Chills led to fever and zero energy. I went to my office on June 10, and by mid-morning, found myself needing to lie down on my own therapy couch. I called my doctor's office, trying to discern whether my state of fever and fatigue was related to the surgery or a virus I picked up at the clinic. It took until the end of the day to make complete contact with the doctor's office, but their verdict was that I had picked something up at the clinic, and unless my fever (which was 100 degrees) increased to 101 degrees, to go home and rest. Going home, usually a routine activity requiring little thought or energy, that day felt like a Herculean task. It took me four hours to find the energy to get off the couch, take my dog, and drive myself home.

Mother's Day weekend was a horizontal one for me. Zero energy. Zero appetite. I needed help walking my dog. One day of resting and trying to force myself to hydrate led to another day of resting and trying to force myself to hydrate. And as the fever started to leave, I found myself developing what turned out to be double conjunctivitis and a sore throat.

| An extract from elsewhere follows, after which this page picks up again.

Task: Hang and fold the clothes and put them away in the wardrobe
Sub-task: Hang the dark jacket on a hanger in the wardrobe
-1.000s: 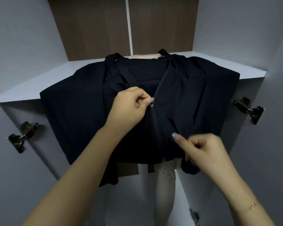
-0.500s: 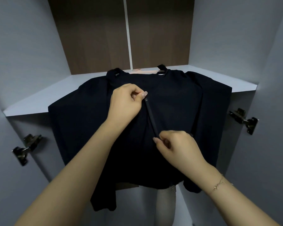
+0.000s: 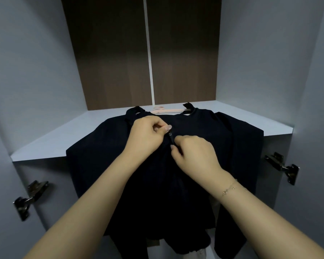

In our current medical maze, everything is compartmentalized. So, the doctor who was my liaison for surgery was different than the PCP I needed to contact about double conjunctivitis and a sore throat. After a day of chasing medical personnel about my latest symptom developments, I called back first thing Tuesday morning to get an appointment with the PCP's office to have my eyes and throat checked out.

The doctor concluded that my double conjunctivitis was likely viral, but we decided to treat it with eye cream anyhow. My throat tested negative for strep. So, throat lozenges, rest and hydration were what I could do. Low energy continued. As life's choreography often has it, a number of my clients cancelled or rescheduled, leaving me more time to rest and heal.

I realized after three days of the eye ointment, that I was having an allergic itchy reaction, and I needed to stop using it. The doctor's office confirmed my symptoms were that of an allergy and agreed with my decision to stop using the eye ointment. Since the double conjunctivitis was viral, it was starting to recede medicine or no medicine.

As the second week started to drag on, it became clear that I could neither do week of show promotion for nor hosting for my monthly Music Salon. And my voice had faded to laryngitis, putting into question my ability to perform at a cabaret showcase involving 7 singers that I was both producing and singing in. I rested and pushed myself through it. I did not want to let anyone else down. And when all was said and done, I was exhausted, and went home to rest.

The sore throat gave way to a bad cough, which led to bleeding from the area where the surgery took place. And low energy was continuing. Having already slowed down and reduced physical activity (my beloved daily gym ritual and weekly personal training sessions were shelved until I was more healed), the message seemed to be to slow down even more. As I reached out to the doctor yet again, the Thursday before Memorial Day weekend, I was beginning to wonder when I would get to see the light at the end of the tunnel.

When I spoke with the doctor's office the Friday before Memorial Day weekend, the message was to take it easy and if the bleeding did not stop, to go to the doctor's office on Tuesday morning. As I write this, my plan is to go in to the doctor's office on Tuesday morning for more help.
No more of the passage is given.